“Avviare negoziati prima che si creino rivolte e tensioni che non sarà facile superare”. È il parere di Henry Kissinger, il 98enne ex segretario di Stato USA, che al Forum di Davos ha invitato da un lato l’Occidente a non cercare di infliggere una sconfitta alla Russia, dall’altro l’Ucraina a rinunciare a qualche territorio per la pace. Da sempre “un falco” della politica estera statunitense, le parole di Kissinger sono sintomatiche che in Ucraina, nella politica aggressiva dell’amministrazione Biden, le cose non stiano andando come ci si aspettava.
C’è da dire che lo stesso, sin dal 2014, si è posto criticamente sull’azione golpista a Kiev voluta da Washington. In queste ultime settimane le parole dell’ex segretario di Stato si stanno facendo più preoccupate. Kissinger ha ricordato come la Russia sia parte dell’Europa e che sarebbe un “errore fatale” dimenticare la posizione di forza che occupa nel Vecchio continente da secoli e che l’Occidente non deve perdere di vista il rapporto di lungo termine con Mosca, pena un’alleanza permanente e sempre più forte di quest’ultima con la Cina.
Viceversa per Soros, che ha incoronato Draghi come “leader” per il progetto di un’Europa federale (ha “l’iniziativa, l’immaginazione, l’alta reputazione” necessarie anche per il braccio di ferro con Mosca), “occorre sconfiggere Putin il prima possibile”. L’Europa, detenendo i gasdotti, ha una posizione di forza sulla Russia ed “è urgente che si prepari a usare il suo potere negoziale”, anticipare al massimo i preparativi per rendersi indipendente dalla Russia, prima della prossima stagione fredda, impedendo a Putin di chiudere i rubinetti finché tale mossa può fare ancora male. A quel punto, imporre una pesante tassa sulle importazioni di gas, in modo che il prezzo al consumo non scenda, ma la UE guadagni un gettito “per sostenere i poveri e investire in energia verde”.

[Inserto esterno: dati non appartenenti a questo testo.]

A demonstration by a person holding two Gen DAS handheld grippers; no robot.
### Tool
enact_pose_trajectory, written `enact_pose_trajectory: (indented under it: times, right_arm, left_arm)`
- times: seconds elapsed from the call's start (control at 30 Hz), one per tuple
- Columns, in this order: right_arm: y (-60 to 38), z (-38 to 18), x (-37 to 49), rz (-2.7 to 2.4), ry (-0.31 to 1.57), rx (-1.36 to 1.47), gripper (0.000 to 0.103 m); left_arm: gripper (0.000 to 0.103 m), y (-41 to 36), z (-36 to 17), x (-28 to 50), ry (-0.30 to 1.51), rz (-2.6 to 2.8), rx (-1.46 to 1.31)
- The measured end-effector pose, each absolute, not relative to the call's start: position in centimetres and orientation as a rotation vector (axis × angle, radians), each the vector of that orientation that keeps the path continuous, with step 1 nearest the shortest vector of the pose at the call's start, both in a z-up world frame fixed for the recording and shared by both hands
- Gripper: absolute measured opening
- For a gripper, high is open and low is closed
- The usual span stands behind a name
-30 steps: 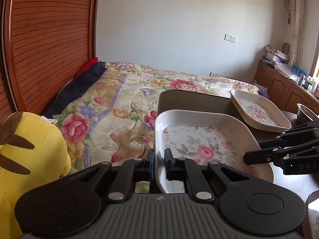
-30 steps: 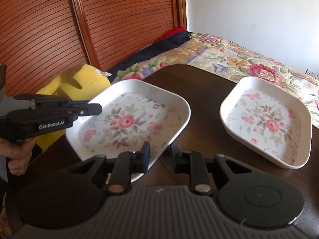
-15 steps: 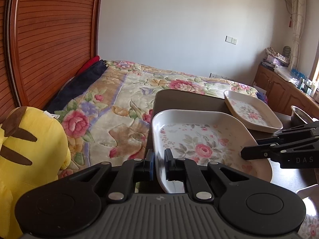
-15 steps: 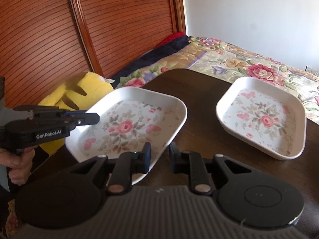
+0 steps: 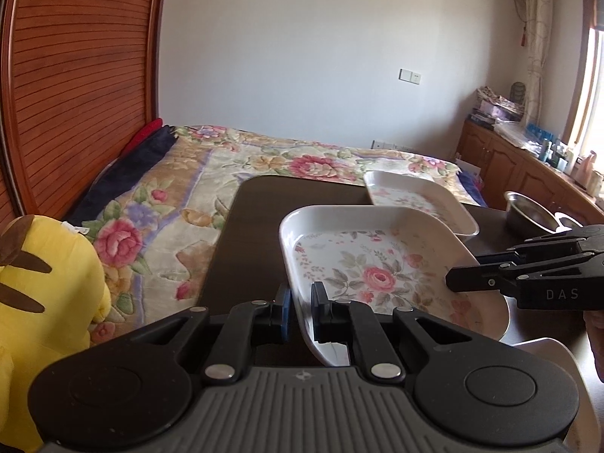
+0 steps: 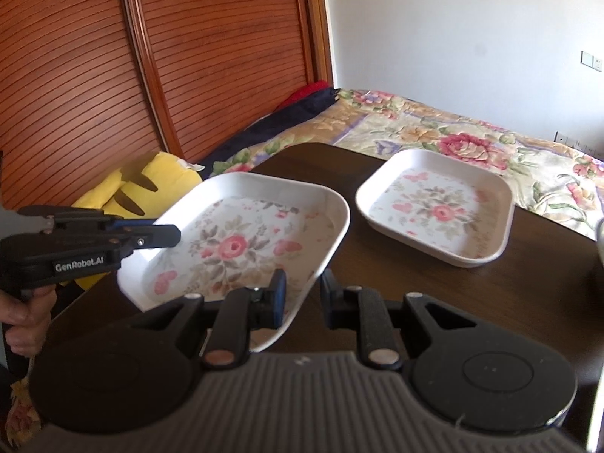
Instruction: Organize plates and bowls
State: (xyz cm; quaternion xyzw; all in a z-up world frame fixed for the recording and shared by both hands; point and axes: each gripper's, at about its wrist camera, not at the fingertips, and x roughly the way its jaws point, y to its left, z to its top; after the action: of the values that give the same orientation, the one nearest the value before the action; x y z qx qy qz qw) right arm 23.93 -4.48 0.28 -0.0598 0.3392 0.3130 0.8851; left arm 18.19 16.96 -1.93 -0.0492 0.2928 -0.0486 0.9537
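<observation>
White floral-print square plate [image 5: 377,271] is held between both grippers, lifted and tilted over the dark wooden table [image 5: 249,226]. Left gripper [image 5: 300,311] fingers are nearly closed, pinching the plate's near rim, one blue-padded finger outside the wall, one inside. Right gripper [image 6: 300,298] straddles the opposite corner: left finger sits inside the rim, right finger outside, with a visible gap on that side, so contact looks loose; cannot tell if it is actually clamped. In the right wrist view the left gripper [image 6: 166,236] comes in from the left onto the plate [image 6: 241,241] edge, a hand [image 6: 22,321] on its handle. Second floral square plate [image 6: 438,207] lies flat on the table [image 6: 415,294] ahead and right of the right fingers, apart from the held one. Steel bowl [image 5: 528,215] sits beyond the right gripper [image 5: 468,283], far right of the left fingers. Yellow plush toy [image 5: 45,302] is left of the left fingers, beside a floral bedspread [image 5: 196,188].
</observation>
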Motion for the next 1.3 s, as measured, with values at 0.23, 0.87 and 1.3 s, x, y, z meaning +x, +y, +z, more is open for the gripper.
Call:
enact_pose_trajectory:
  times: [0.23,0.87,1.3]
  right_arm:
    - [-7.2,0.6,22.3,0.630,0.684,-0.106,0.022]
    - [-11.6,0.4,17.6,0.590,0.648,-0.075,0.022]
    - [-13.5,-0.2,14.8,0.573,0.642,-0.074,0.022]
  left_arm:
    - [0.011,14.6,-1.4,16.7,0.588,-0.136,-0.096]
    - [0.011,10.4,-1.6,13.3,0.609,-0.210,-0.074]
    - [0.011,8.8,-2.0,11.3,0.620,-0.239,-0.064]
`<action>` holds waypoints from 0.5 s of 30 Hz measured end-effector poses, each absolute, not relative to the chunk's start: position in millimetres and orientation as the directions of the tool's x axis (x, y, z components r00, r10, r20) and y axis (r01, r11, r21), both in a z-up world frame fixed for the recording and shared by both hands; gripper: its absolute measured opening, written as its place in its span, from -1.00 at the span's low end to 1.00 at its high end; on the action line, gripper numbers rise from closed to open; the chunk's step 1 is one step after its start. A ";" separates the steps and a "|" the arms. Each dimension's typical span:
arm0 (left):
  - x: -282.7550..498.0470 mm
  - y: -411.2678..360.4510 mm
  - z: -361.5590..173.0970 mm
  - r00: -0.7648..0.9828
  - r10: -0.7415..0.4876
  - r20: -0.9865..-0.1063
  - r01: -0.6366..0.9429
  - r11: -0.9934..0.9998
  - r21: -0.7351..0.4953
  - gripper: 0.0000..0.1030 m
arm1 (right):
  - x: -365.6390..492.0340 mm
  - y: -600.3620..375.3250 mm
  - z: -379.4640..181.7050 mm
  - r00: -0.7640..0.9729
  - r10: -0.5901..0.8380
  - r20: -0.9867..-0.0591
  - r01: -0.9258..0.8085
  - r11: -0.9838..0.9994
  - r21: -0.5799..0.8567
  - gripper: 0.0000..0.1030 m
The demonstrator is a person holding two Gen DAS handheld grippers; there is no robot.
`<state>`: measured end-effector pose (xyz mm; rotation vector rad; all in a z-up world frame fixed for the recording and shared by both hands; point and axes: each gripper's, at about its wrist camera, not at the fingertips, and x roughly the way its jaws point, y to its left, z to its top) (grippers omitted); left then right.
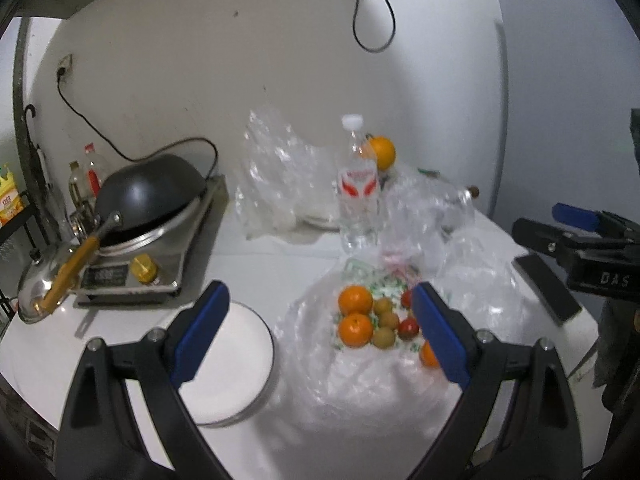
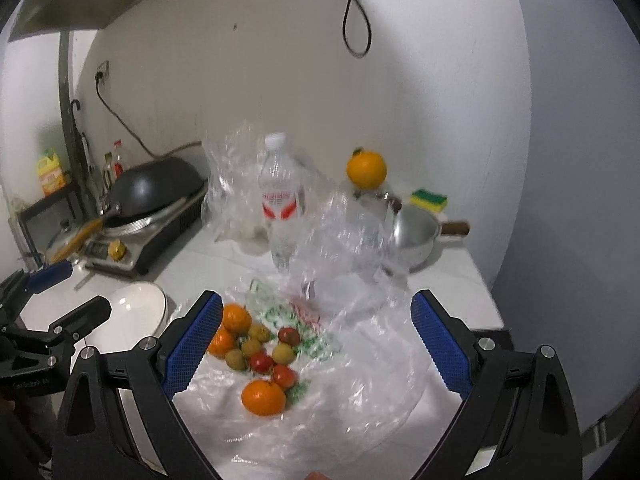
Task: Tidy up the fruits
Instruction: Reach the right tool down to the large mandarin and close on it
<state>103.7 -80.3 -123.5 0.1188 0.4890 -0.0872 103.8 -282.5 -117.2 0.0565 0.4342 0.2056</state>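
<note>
A pile of fruit lies on a clear plastic bag (image 1: 360, 376) on the white counter: oranges (image 1: 355, 300), small brown-green fruits (image 1: 389, 319) and red tomatoes (image 1: 408, 327). In the right wrist view the same pile shows an orange (image 2: 263, 397), tomatoes (image 2: 261, 361) and small fruits (image 2: 251, 347) on the bag (image 2: 360, 380). A white plate (image 1: 236, 364) sits left of the pile, also in the right wrist view (image 2: 132, 316). My left gripper (image 1: 320, 332) is open above the pile. My right gripper (image 2: 316, 344) is open above the bag, empty.
A water bottle (image 1: 358, 188) stands behind the fruit among crumpled clear bags (image 1: 280, 172). A black wok (image 1: 148, 196) sits on a cooker at left. A large orange (image 2: 366, 169) rests on a steel pot (image 2: 412, 236) near a sponge (image 2: 429, 200). The counter edge runs at right.
</note>
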 end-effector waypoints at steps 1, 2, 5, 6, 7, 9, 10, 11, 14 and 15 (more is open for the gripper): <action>103.8 -81.5 -127.7 0.873 -0.057 -0.485 0.116 0.989 0.093 0.82 | 105.6 -280.6 -122.6 0.880 0.215 -0.424 -0.191 0.977 0.099 0.88; 104.2 -82.2 -132.3 0.866 -0.058 -0.496 0.119 0.989 0.093 0.82 | 106.8 -279.3 -126.5 0.873 0.220 -0.434 -0.196 0.976 0.100 0.88; 105.5 -82.8 -142.1 0.851 -0.060 -0.522 0.125 0.988 0.091 0.82 | 113.0 -273.9 -140.8 0.853 0.236 -0.466 -0.209 0.972 0.109 0.87; 105.7 -82.7 -144.3 0.847 -0.061 -0.528 0.126 0.988 0.089 0.82 | 115.7 -271.3 -146.6 0.844 0.243 -0.478 -0.216 0.970 0.112 0.87; 106.2 -82.5 -147.0 0.843 -0.062 -0.534 0.128 0.988 0.086 0.82 | 117.5 -269.7 -150.9 0.838 0.248 -0.486 -0.221 0.969 0.113 0.87; 107.9 -82.2 -152.8 0.834 -0.064 -0.548 0.130 0.988 0.083 0.82 | 121.4 -265.1 -159.4 0.820 0.267 -0.507 -0.242 0.963 0.116 0.87; 108.7 -82.1 -155.5 0.830 -0.066 -0.554 0.133 0.988 0.081 0.82 | 122.8 -262.6 -162.6 0.813 0.273 -0.515 -0.250 0.961 0.115 0.87; 109.6 -81.6 -158.2 0.825 -0.068 -0.561 0.135 0.988 0.079 0.82 | 124.0 -260.7 -166.3 0.806 0.279 -0.522 -0.258 0.959 0.115 0.84; 112.8 -80.3 -165.1 0.812 -0.070 -0.579 0.140 0.987 0.078 0.82 | 131.8 -254.6 -178.4 0.777 0.298 -0.554 -0.279 0.953 0.121 0.68; 113.8 -80.2 -167.4 0.809 -0.069 -0.584 0.142 0.987 0.080 0.82 | 135.8 -252.3 -184.1 0.765 0.300 -0.570 -0.282 0.952 0.123 0.65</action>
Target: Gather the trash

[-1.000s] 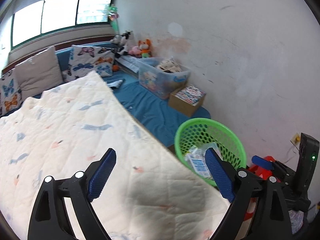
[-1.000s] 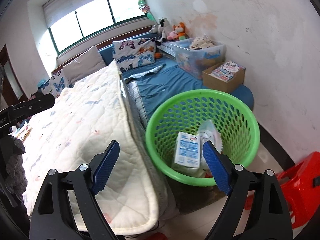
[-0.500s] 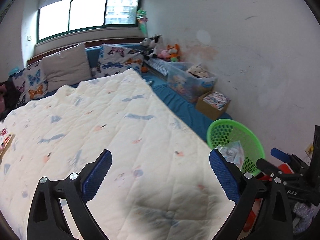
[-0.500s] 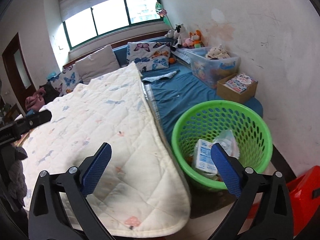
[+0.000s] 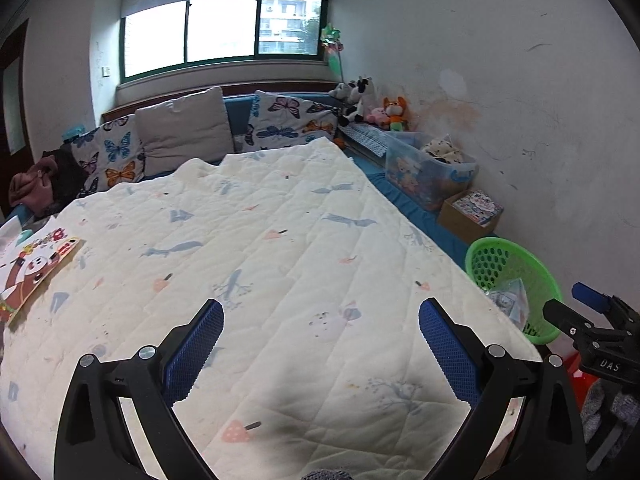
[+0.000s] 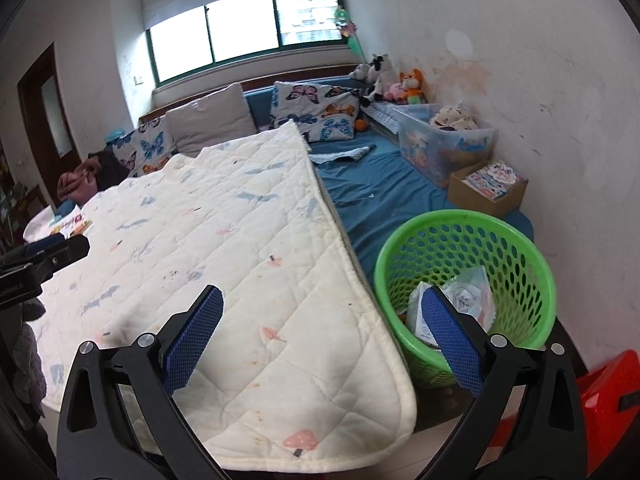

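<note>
A green mesh basket (image 6: 516, 240) stands on the floor beside the bed's corner and holds a white carton and crinkled plastic wrappers (image 6: 468, 296). It also shows in the left wrist view (image 5: 536, 268), at the right. My left gripper (image 5: 320, 340) is open and empty above the cream quilt (image 5: 280, 248). My right gripper (image 6: 320, 328) is open and empty over the quilt's corner (image 6: 260, 280), left of the basket. The right gripper's tip (image 5: 588, 296) shows in the left wrist view.
A picture book (image 5: 32, 268) lies on the quilt's left edge. Pillows (image 5: 184, 128) line the headboard. A clear storage bin (image 6: 444, 140) and a cardboard box (image 6: 488, 188) sit by the right wall. A red object (image 6: 604, 396) is on the floor right of the basket.
Both grippers have pulled back and up from the basket and swung left toward the bed. The basket now sits smaller and further right in both views. Both stay open.
</note>
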Tool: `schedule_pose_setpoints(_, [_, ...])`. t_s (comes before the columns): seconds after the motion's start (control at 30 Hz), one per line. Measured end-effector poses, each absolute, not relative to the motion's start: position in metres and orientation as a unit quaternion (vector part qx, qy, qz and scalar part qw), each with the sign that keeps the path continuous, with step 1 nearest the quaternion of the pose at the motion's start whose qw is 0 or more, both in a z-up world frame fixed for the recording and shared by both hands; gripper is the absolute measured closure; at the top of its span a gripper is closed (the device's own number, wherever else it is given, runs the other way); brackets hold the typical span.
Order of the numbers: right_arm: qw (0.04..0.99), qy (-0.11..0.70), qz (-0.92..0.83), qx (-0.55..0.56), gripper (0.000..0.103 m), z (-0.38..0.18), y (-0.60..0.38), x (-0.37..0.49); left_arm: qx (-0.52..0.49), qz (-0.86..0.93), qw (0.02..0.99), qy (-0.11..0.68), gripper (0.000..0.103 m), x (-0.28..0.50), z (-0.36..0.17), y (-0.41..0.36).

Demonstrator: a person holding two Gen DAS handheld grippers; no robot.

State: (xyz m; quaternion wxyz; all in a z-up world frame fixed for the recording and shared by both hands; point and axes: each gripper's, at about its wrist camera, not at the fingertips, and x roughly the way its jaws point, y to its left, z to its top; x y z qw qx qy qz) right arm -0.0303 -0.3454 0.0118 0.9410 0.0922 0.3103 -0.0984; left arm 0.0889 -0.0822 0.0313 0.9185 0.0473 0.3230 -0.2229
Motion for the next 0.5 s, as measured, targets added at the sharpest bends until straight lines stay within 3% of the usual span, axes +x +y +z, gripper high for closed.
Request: schedule_pose_setpoints(0.5, [0.942,0.319,-0.056,0.084,0.004,0.011,-0.311,-0.019,0.035,-0.165,0.932,0.322,0.008,0.082,0.028,-0.047])
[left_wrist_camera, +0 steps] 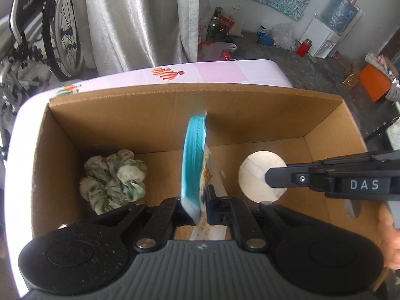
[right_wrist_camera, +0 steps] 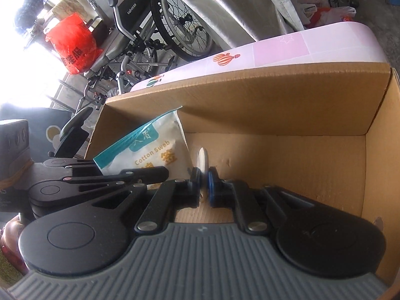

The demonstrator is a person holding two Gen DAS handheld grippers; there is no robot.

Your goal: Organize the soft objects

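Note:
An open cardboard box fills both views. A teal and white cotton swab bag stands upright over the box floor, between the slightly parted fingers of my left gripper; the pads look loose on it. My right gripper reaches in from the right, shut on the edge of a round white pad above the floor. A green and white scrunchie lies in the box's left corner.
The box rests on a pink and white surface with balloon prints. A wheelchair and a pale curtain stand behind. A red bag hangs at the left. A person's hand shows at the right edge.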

Queste cose il magnate atlantico George Soros le ha dette nell’usuale appuntamento con i giornalisti a margine del Forum economico mondiale di Davos, citando i piani federalisti di Enrico Letta, l’appoggio fornito da Mario Draghi “più coraggioso di Scholz sul gas russo”, l’apertura all’allargamento ai Paesi balcanici e alla Moldavia del presidente Macron.